Ich nickte nur. Der Schmerz, den ich schon bei Kalles Absage gespürt hatte, wieder deutlich präsent.

„Nächstes Jahr können wir ja dann wieder zusammen feiern. Für Ella und die Zwillinge ist es eh besser, wenn kein Baby dabei ist. Dann brauchen sie auch nicht so viel Rücksicht nehmen." Sie lächelte mir breit entgegen, als wäre ihr Argument so gut, dass es das gleich wieder wett machen würde.

Anscheinend wusste sie nichts davon, dass Kalle dieses Jahr auch nicht da sein würde.

Für einen kurzen Moment überlegte ich, ob ich ihr von Kalles Plänen erzählen sollte, ließ es aber dann. Ich wollte nicht herausfordern, dass sie mich aus Mitleid doch zu ihrem Familienweihnachten einlud.
Rosalie wusste nämlich, wie viel mir an unserem gemeinsamen Weihnachten lag. Alle meine Freude wussten, wie ungern ich an Weihnachten zuhause war und nachdem ich keinen festen Partner hatte, mit dem ich Weihnachten hätte feiern können, blieben für mich nicht viele Optionen offen, wie ich das Fest verbrachte. Deswegen hatte Kalle auch so ein schlechtes Gewissen, als er mir von seinen Plänen erzählt hatte.

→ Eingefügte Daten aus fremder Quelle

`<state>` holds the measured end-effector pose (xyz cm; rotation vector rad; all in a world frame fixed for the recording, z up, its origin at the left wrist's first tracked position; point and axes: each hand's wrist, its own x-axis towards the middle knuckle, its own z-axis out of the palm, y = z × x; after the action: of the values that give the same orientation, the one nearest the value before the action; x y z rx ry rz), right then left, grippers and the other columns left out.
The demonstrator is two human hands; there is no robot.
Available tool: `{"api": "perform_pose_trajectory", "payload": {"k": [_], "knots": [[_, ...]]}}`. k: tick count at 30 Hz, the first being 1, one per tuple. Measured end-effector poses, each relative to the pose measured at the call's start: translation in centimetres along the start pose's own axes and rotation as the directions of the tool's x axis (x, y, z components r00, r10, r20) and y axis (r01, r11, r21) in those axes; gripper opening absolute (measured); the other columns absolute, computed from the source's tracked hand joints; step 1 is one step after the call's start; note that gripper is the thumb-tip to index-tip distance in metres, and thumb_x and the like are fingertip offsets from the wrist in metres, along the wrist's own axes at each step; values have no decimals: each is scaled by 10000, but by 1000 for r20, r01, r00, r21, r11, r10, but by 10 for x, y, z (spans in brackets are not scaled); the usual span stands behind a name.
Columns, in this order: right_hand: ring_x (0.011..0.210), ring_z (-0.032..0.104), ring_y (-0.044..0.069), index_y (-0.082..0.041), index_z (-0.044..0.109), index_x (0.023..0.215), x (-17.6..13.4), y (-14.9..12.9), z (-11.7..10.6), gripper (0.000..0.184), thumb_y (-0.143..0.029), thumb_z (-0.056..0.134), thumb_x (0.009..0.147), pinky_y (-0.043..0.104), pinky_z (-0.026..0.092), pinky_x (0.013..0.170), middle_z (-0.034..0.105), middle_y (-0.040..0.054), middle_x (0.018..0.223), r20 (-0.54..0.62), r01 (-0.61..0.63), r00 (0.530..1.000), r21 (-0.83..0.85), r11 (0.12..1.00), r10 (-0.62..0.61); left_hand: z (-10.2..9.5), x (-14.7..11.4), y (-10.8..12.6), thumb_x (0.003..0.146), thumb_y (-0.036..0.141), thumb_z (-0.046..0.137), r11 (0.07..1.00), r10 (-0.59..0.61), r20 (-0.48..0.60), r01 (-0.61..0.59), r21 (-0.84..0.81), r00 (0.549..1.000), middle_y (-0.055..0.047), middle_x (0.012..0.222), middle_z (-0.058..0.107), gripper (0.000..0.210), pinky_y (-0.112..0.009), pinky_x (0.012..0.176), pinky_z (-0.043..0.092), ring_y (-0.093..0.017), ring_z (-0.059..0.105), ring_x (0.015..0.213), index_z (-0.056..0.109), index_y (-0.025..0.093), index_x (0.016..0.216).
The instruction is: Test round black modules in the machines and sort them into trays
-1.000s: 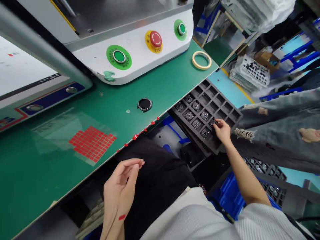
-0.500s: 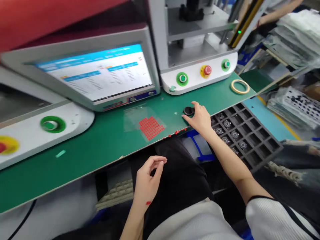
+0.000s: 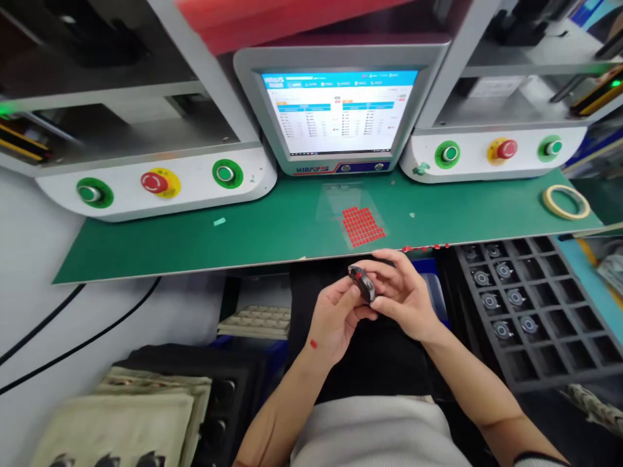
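Observation:
A dark round watch case [image 3: 363, 284], with a small red patch on its side, is held on edge just in front of the bench. My left hand [image 3: 335, 319] pinches it between thumb and fingers. From the other side, my right hand [image 3: 407, 299] grips its edge, thumb low and fingers curved behind. A red square piece [image 3: 313, 344] sticks to my left wrist. Beyond the hands, a clear sheet carries rows of red stickers [image 3: 363, 227] on the green bench [image 3: 272, 235]. A few more red stickers [image 3: 423, 249] line the bench's front edge.
At right, a black compartment tray [image 3: 549, 350] holds several round watch parts. A tape roll [image 3: 565, 202] lies on the bench's right end. Behind are a monitor [image 3: 341, 117] and button panels [image 3: 156, 185]. Lower left, beige trays [image 3: 121, 415] are stacked.
My right hand has lifted the watch case off the bench and brought it to my left hand. Both hands now hold it. The view has swung left.

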<state>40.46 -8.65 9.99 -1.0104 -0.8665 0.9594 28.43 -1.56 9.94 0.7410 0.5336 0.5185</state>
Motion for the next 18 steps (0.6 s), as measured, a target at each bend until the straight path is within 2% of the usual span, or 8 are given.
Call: {"api": "perform_pose_trajectory", "payload": {"k": [1,3,6,8,11,14,18], "knots": [[1127,686,199,-296,490,1303,-2,-1,8,574,-230,775,809,357,584,949,681,94,1266,29,23,999,-20,1000,-22,-1,-2,3,751,472,791,1000,6,-46,-7,-26,999,-60,765,731,368,-186,536,557,-114,662,603,749,144,911],[1188,654,222,-294,505,1322,-5,-5,17,585,-175,759,808,396,571,991,658,100,1296,47,102,994,-84,991,-98,-4,-10,8,737,400,816,995,99,-133,-95,37,986,-46,723,720,293,-182,508,546,-111,646,574,749,144,860],[1041,709,209,-272,607,1217,-6,-13,23,463,-82,717,810,368,632,870,711,73,1131,-46,222,971,-209,952,-236,-9,-23,13,785,330,779,911,334,-163,-274,308,928,-53,791,741,206,-229,586,584,-143,681,646,758,157,896],[914,727,180,-270,658,1117,-6,-19,25,415,-6,694,798,331,643,791,735,36,998,-91,266,949,-282,922,-302,-12,-30,17,820,276,745,793,463,-115,-353,497,879,-36,795,734,129,-217,626,576,-133,679,677,760,173,896],[879,725,185,-267,693,1027,-7,-25,29,415,47,711,755,342,632,781,745,17,936,-85,292,936,-354,888,-342,-16,-37,21,839,201,724,590,588,-9,-422,688,809,-13,821,728,110,-187,655,545,-109,661,715,754,208,944],[830,713,191,-266,708,968,-8,-28,31,392,48,729,736,351,619,735,737,12,872,-97,286,931,-402,870,-351,-19,-39,25,834,147,722,435,647,111,-486,758,754,-24,873,736,189,-200,676,545,-116,658,739,746,220,1006],[788,688,167,-244,708,951,-9,-35,30,376,61,729,731,316,585,691,722,9,838,-74,280,939,-402,872,-335,-23,-40,27,820,95,721,348,678,207,-556,754,705,-35,872,731,260,-214,687,552,-133,668,769,743,216,1049]]}}
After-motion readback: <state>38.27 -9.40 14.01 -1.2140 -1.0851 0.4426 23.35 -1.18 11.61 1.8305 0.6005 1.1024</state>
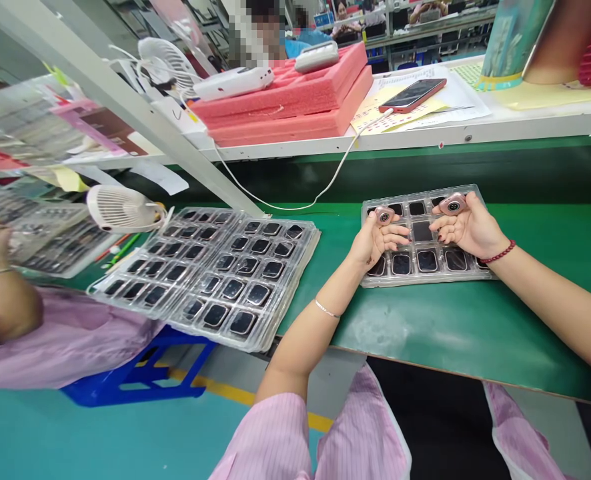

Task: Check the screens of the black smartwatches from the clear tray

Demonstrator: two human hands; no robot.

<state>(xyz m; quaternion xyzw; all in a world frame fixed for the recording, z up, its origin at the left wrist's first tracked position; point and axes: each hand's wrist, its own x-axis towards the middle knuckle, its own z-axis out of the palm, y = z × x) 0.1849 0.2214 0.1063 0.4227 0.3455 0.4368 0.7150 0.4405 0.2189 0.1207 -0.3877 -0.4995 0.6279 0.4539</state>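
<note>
My left hand (370,241) grips a rose-pink smartwatch body (384,215) between thumb and fingers, its round dark sensor back facing up. In my right hand (471,228), which wears a dark red braided bracelet, is a second smartwatch body (453,204), also back side up. Neither watch has a strap in view. Both hands are over a clear plastic tray (425,280) on the green bench. Square, dark-faced watches (427,261) sit in its pockets, and my hands cover some of them.
To the left, stacked clear trays (268,340) hold several more watches. A small white fan (120,208) stands behind them. A co-worker's arm (5,300) is at far left. The shelf (475,133) carries pink foam (285,113) and a phone (413,95) with a hanging cable.
</note>
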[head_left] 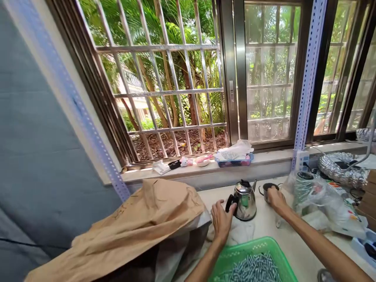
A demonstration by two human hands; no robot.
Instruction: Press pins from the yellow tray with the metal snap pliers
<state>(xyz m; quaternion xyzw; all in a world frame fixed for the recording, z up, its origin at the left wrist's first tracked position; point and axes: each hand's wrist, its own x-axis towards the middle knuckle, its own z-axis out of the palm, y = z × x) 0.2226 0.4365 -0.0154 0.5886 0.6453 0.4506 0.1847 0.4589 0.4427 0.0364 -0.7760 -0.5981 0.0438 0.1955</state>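
Head view: two bare hands work at one pale tabletop (pixel 296 250). The left hand (pixel 221 221) has its fingers and thumb apart beside the black handle of one shiny, rounded metal kettle (pixel 247 205); whether the thumb touches that handle, I cannot tell. The kettle stands upright near the middle of the tabletop, its spout pointing right. The right hand (pixel 277 200) is clamped on the rim of one small grey metal cup (pixel 265 195), just right of the kettle. Nearer the person sits one green plastic basket (pixel 257 243) with silvery metal screws (pixel 256 269), too many to count. One large, creased brown paper bag (pixel 152 213) lies to the left; one blue plastic basket (pixel 233 162) rests on the windowsill.
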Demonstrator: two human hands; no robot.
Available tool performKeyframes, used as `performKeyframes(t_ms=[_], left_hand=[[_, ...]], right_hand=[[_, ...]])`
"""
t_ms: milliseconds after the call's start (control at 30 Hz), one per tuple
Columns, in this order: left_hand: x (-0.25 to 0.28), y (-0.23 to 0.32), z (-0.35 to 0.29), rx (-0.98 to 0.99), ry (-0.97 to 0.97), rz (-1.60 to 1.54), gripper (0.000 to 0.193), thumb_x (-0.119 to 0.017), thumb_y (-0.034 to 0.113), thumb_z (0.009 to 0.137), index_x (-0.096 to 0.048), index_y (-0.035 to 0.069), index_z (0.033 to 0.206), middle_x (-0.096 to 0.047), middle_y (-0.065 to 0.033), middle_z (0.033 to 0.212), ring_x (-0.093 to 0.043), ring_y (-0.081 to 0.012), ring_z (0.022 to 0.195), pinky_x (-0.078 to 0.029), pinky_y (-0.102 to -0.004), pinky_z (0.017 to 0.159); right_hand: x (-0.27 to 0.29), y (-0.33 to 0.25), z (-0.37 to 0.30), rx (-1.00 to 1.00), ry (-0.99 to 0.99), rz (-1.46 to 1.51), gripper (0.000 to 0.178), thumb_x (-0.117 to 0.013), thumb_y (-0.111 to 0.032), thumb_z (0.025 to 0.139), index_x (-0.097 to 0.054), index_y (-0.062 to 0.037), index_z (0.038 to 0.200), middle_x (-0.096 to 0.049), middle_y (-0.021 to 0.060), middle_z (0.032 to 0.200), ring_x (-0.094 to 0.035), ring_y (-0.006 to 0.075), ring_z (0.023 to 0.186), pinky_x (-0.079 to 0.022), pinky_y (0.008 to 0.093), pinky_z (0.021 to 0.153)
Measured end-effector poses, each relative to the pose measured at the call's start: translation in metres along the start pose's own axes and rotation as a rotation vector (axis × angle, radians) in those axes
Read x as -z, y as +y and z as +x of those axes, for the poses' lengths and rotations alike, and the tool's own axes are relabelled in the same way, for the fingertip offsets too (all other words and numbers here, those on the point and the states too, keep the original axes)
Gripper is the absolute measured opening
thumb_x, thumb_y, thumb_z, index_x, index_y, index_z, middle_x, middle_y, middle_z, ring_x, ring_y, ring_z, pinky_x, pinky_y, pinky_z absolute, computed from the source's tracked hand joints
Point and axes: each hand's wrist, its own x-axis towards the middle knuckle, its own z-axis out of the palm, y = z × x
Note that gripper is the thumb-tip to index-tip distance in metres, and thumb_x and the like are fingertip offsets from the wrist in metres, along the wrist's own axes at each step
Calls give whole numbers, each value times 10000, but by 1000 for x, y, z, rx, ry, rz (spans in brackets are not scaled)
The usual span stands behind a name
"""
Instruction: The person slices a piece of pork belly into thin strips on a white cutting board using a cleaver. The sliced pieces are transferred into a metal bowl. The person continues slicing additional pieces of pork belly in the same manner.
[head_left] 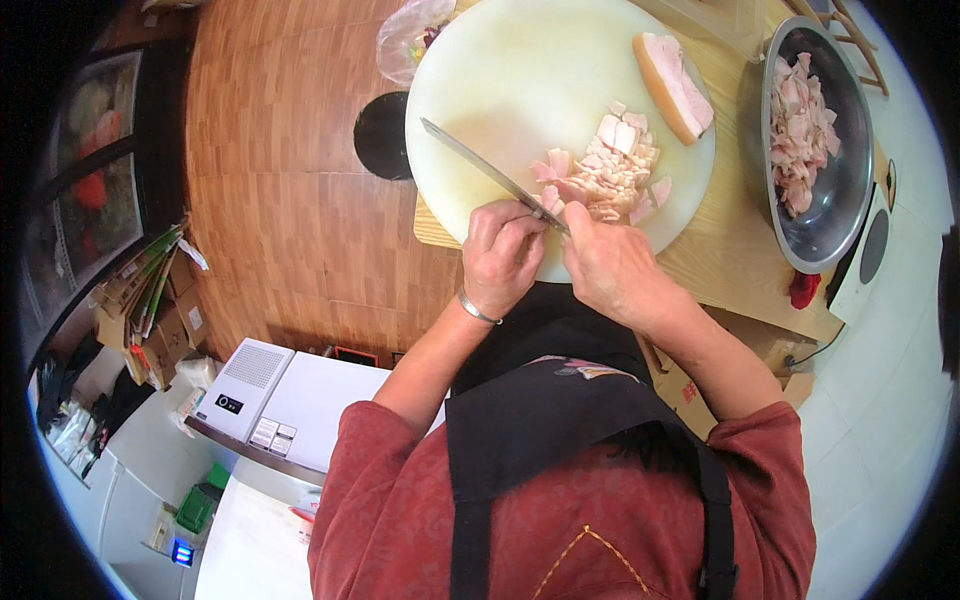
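My right hand [610,262] is wrapped round the handle of a knife [480,165], whose blade points up and left over the round white cutting board [470,60]. Close to the handle end of the blade, my left hand [503,255] has its fingers curled together against the knife; whatever they pinch is too small to make out. Just beyond my hands lies a heap of diced pale pink meat [610,170], with a few thin slices beside it. An uncut slab of pork with rind [672,88] rests near the board's upper right edge.
A metal bowl [845,205] of sliced meat stands on the wooden table [715,265] at the right. A clear plastic bag [400,45] sits at the board's far left. A black round stool [383,135] is on the wood floor, and a white appliance [325,400] stands at the lower left.
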Motion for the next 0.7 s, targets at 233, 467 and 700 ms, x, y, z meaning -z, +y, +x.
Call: performKeyframes(t_ms=[233, 467, 700], left_hand=[[-1, 2, -2, 17, 11, 25, 299, -777, -65, 736, -703, 62, 997, -647, -111, 1075, -619, -321, 1012, -531, -411, 847], [12, 8, -5, 52, -33, 13, 348, -721, -94, 768, -720, 59, 1081, -646, -123, 1141, -621, -334, 1070, -541, -410, 899], [19, 17, -8, 34, -64, 100, 353, -714, -73, 787, -721, 80, 1104, -650, -121, 1131, -634, -334, 1023, -536, -415, 896]], right_hand=[[-6, 10, -30, -99, -47, -28, 198, -595, -86, 954, -460, -15, 1080, -653, 266, 775, -655, 490, 756, -493, 577, 654], [-15, 24, -2, -8, 151, 134, 254, -593, -122, 968, -481, -21, 1172, -669, 269, 806, -654, 494, 759, -481, 594, 660], [8, 36, -39, -131, 186, 31, 181, -565, -120, 975, -484, -43, 1118, -653, 257, 761, -641, 504, 729, -476, 605, 660]])
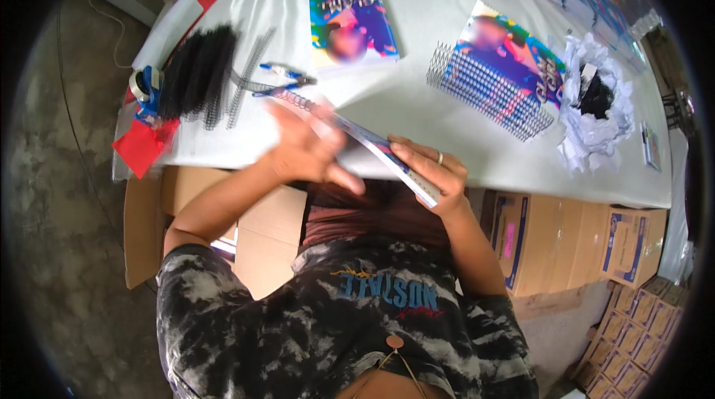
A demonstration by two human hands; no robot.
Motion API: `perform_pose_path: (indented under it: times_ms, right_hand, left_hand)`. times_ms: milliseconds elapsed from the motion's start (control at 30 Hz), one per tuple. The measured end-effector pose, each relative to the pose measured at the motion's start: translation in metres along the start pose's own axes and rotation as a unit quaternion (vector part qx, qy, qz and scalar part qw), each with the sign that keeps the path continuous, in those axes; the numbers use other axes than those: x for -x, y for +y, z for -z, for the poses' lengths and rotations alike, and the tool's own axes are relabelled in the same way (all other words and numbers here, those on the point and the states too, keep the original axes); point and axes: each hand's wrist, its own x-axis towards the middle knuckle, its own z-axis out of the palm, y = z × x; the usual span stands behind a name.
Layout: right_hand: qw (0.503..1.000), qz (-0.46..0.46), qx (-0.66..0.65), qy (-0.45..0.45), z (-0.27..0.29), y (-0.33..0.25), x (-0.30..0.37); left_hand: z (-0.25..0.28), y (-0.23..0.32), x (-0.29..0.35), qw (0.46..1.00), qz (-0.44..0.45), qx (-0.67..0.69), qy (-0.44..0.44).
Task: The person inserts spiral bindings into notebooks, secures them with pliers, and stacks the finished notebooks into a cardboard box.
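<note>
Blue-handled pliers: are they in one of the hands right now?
No, the blue-handled pliers lie on the white table, apart from both hands.

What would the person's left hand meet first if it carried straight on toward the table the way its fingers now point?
Probably the wire spiral on the booklet that the right hand holds; the left hand is blurred, so its heading is uncertain. Beyond that lie the blue-handled pliers.

We held a booklet (387, 157) at the worktop's (439, 19) near edge; pliers (281, 78) and loose coils (197, 71) lay left, stacked booklets (506, 64) right, cartons (536, 239) underneath.
</note>
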Motion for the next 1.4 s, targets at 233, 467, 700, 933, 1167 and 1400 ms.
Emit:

„Wollen wir nach dem Essen noch bei der Bühne vorbeischauen? Heute singt der Kinderchor", wechselte ich, nach einem zustimmenden Nicken, einfach das Thema. Zum Glück sprang Rosalie darauf gleich an und begann begeistert von einem anderem Kinderchor zu erzählen, den sie letztens gehört hatte. Ich aß unterdessen meine Bratwurst fertig und gönnte mir dann zu meinem restlichen Glühwein endlich meine Zigarette.

Dafür erntete ich zwar einen überdeutlichen Seitenblick von Rosalie, aber da ich so stand, dass der Wind den Rauch vom Kindergarten wegließ, sagte sie nichts dazu. Ihr Blick kümmerte mich aber auch recht wenig. Ich wusste, dass keiner meiner Freunde diese Angewohnheit gut fand. Deswegen würde ich es aber nicht ändern.

Nachdem wir also unser Essen gegessen hatten und ich meine Glühweintasse wieder zurückgebracht hatte, bahnten wir unseren Weg durch den, für einen Mittwochnachmittag, doch recht vollen Christkindlmarkt bis hin zur Bühne, auf der etwa fünfzehn Grundschuldkinder standen und ein Weihnachtslied nach dem anderen trällerten, während sich längst eine Traube um sie gebildet hatte.